Jerome Bernard "Jerry" Orbach (October 20, 1935 – December 28, 2004) was an American actor and singer. He was well known for his starring role as Detective Lennie Briscoe in the Law & Order television series and as the voice of Lumière in Disney's Beauty and the Beast. Orbach was also a noted musical theatre star. His prominent roles included originating the character of El Gallo in The Fantasticks, the longest-running musical play in history, Chuck Baxter in the original production of Promises, Promises (for which he won a Tony Award), Julian Marsh in 42nd Street and Billy Flynn in the original production of Chicago.

Orbach was born in the Bronx, the only child of Emily (née Olexy), a greeting card manufacturer and radio singer, and Leon Orbach, a restaurant manager and vaudeville performer. His father was a Jewish immigrant from Hamburg, Germany. His mother, a native of Pennsylvania, was Polish American and Catholic, and Orbach was raised Catholic (a religious background later replicated in his character on Law and Order). Throughout his childhood, the Orbach family moved frequently, living in Mount Vernon, New York; Wilkes-Barre, Nanticoke, and Scranton, Pennsylvania; Springfield, Massachusetts; and Waukegan, Illinois. He studied drama at University of Illinois and Northwestern University and then went to New York, where he studied with Lee Strasberg at the Actors Studio.

Orbach was an accomplished Broadway and Off Broadway actor. His first major role was El Gallo in the original cast of the decades-running hit The Fantasticks. He also starred in The Threepenny Opera, Carnival!, the musical version of the movie Lili (his Broadway debut), in a revival of Guys and Dolls (as Sky Masterson, receiving a Tony Award nomination for Best Featured Actor in a Musical), Promises, Promises (as Chuck, receiving a Tony Award for Best Actor in a Musical), the original productions of Chicago (as Billy Flynn, receiving a Tony Award nomination for Best Actor in a Musical), 42nd Street, and a revival of The Cradle Will Rock. Orbach made occasional film and TV appearances into the 1970s.

In the 1980s, he shifted to film and TV work full-time. Prominent roles included a superb performance as tough, effective, but "allegedly corrupt" NYPD officer Gus Levy in Sidney Lumet's Prince of the City; he was the 1981 runner-up for the NSFC Best Supporting Actor award. He also portrayed Jennifer Grey's father in Dirty Dancing and a gangster in the Woody Allen drama Crimes and Misdemeanors. In 1985 he became a regular guest star as a private detective on "Murder, She Wrote" which led to him starring in the short-lived 1987 crime drama The Law and Harry McGraw. He also appeared as a celebrity panelist on both What's My Line? and Super Password, and guest starred on the sitcom The Golden Girls.

In 1991, Orbach starred in the Academy Award-winning animated musical Beauty and the Beast, as the voice (both singing and speaking) of the candelabrum Lumière, a role he would reprise in the film's direct-to-video sequels and some of its video game spin-offs. That same year, he played a NYPD police lieutenant of detectives in Steven Seagal's Out for Justice and appeared as a defense attorney in the Law & Order episode "The Wages of Love". In 1992, Orbach joined the main cast of Law & Order as world-weary, wisecracking, streetwise NYPD police detective Lennie Briscoe.
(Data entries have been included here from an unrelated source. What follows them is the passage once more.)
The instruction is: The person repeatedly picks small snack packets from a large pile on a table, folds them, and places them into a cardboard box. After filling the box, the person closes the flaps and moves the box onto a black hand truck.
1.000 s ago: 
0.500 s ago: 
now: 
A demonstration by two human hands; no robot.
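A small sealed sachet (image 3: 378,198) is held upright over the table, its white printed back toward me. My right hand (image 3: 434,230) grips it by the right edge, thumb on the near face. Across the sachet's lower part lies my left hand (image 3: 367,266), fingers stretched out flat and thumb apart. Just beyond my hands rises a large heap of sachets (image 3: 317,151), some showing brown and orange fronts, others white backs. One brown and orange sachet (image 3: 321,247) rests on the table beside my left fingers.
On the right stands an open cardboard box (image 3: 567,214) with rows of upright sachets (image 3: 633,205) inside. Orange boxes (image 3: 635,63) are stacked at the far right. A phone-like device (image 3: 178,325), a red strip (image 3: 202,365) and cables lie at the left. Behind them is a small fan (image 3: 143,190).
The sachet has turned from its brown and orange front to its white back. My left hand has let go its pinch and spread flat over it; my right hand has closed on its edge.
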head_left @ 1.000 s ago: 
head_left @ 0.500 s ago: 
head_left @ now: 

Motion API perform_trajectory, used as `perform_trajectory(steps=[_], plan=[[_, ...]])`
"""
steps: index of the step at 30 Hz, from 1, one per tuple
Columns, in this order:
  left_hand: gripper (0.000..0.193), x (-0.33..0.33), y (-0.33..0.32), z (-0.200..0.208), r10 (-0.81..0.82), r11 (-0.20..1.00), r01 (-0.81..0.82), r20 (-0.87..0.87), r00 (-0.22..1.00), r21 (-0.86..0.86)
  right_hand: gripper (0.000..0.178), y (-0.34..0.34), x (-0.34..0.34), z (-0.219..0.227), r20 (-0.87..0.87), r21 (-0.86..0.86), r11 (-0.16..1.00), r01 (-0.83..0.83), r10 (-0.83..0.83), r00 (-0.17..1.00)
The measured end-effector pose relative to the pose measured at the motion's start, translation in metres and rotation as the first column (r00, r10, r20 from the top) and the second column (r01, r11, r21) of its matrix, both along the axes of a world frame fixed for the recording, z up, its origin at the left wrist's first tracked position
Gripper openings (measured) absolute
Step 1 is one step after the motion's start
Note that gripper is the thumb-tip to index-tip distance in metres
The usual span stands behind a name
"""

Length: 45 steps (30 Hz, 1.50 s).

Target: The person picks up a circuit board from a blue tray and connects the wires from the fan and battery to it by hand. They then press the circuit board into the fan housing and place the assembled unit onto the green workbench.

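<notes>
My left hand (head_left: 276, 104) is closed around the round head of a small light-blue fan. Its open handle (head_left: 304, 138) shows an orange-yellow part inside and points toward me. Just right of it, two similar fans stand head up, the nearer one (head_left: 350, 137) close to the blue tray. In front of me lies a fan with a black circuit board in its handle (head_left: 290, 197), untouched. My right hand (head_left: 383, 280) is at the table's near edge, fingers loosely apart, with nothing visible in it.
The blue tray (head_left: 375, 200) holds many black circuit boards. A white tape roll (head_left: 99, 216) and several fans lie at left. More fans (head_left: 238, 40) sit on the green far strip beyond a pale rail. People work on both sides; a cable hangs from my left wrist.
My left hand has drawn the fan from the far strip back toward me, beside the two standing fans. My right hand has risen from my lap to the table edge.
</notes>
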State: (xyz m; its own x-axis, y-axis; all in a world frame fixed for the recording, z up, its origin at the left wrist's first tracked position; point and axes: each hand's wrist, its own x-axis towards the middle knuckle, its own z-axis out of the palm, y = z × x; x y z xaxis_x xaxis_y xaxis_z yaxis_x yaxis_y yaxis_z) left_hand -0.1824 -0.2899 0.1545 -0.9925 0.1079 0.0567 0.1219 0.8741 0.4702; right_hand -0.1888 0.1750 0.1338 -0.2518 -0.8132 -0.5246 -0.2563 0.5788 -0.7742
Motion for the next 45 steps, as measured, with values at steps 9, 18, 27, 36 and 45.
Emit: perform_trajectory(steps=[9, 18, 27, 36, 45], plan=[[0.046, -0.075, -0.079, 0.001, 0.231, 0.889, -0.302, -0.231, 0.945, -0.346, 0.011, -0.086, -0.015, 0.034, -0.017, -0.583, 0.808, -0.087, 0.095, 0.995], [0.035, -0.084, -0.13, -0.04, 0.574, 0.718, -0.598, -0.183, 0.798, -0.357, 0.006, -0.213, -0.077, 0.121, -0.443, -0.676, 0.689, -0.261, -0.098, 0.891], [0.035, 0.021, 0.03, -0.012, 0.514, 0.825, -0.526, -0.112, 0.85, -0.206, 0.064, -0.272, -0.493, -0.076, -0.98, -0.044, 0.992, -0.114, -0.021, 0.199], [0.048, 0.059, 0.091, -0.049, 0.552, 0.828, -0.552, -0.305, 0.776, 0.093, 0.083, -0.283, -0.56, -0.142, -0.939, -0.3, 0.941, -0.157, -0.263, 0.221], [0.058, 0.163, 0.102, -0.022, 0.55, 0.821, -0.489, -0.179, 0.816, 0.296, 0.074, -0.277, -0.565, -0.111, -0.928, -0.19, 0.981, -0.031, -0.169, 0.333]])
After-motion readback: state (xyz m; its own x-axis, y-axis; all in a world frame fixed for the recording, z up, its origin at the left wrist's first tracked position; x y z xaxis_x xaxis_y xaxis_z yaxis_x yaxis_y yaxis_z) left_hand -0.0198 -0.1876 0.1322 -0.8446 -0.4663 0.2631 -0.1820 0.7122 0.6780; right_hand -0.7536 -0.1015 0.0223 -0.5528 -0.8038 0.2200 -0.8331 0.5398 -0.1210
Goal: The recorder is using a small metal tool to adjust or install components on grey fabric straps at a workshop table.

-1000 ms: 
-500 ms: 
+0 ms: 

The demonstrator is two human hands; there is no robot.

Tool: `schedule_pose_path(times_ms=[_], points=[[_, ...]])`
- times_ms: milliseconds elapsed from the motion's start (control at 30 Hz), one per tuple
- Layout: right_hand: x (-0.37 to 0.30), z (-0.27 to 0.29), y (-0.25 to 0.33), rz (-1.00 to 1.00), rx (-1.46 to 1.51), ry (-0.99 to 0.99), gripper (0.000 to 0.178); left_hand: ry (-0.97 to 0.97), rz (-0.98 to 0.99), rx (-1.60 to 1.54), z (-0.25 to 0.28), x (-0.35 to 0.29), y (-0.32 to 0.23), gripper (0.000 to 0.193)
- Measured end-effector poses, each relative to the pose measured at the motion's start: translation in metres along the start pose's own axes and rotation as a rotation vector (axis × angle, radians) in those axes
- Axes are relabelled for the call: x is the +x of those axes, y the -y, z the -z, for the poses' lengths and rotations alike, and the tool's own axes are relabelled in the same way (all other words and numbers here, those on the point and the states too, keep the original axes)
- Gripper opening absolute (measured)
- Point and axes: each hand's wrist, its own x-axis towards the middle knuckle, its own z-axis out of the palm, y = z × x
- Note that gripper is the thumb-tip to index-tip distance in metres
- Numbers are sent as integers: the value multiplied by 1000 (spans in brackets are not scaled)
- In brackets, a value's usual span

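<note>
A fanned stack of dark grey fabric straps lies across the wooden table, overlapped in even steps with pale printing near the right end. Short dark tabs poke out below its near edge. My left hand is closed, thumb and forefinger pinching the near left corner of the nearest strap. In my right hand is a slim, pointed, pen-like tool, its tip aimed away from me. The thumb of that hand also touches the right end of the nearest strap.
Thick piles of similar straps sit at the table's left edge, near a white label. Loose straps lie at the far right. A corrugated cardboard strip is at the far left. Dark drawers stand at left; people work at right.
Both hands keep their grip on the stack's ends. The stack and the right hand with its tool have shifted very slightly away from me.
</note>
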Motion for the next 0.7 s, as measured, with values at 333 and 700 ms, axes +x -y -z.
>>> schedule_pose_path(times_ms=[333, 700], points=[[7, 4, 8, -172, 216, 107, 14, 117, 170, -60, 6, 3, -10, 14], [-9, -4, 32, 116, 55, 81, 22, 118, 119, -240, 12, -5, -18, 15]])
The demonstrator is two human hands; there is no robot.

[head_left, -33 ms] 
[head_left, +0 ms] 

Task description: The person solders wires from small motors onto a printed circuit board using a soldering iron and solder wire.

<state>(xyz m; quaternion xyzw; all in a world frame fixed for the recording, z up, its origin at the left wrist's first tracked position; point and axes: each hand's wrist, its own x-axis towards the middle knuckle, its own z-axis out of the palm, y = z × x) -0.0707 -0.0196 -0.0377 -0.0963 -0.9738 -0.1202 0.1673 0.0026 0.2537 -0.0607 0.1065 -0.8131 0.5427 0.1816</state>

People loved the relish he took in his sarcastic comments as he arrested some pompous bigwig. He remained on the show until 2004 and became one of its most popular characters. TV Guide named Briscoe one of their top 50 television detectives of all-time. Orbach was signed to continue in the role on Law & Order: Trial by Jury, but appeared in only the first two episodes of the series. Both episodes aired in March 2005, after his death. The fifth episode of the series, "Baby Boom", and the Law & Order: Criminal Intent episode, "View from Up Here", were dedicated to his memory.

Orbach was married in 1958 to Marta Curro, with whom he had two sons, Anthony Nicholas and Christopher Benjamin; they divorced in 1975. Elder son Tony is a crossword puzzle constructor for The New York Times. Younger son Chris Orbach, who is an actor and singer, played Lennie Briscoe's nephew Ken Briscoe on Law & Order: Special Victims Unit. In 1979, Jerry Orbach married Broadway dancer Elaine Cancilla, whom he met while starring in Chicago.

Orbach lived in a high-rise on 53rd Street off Eighth Avenue in Hell's Kitchen and was a fixture in that neighborhood's restaurants and shops. His glossy publicity photo hangs in Ms. Buffy's French Cleaners, and he was a regular at some of the Italian restaurants nearby. As of 2007, the intersection of 8th Avenue and 53rd Street was renamed in honor of Orbach. The plans met with some resistance by local planning boards, but were overcome thanks to his popularity and his love of the Big Apple.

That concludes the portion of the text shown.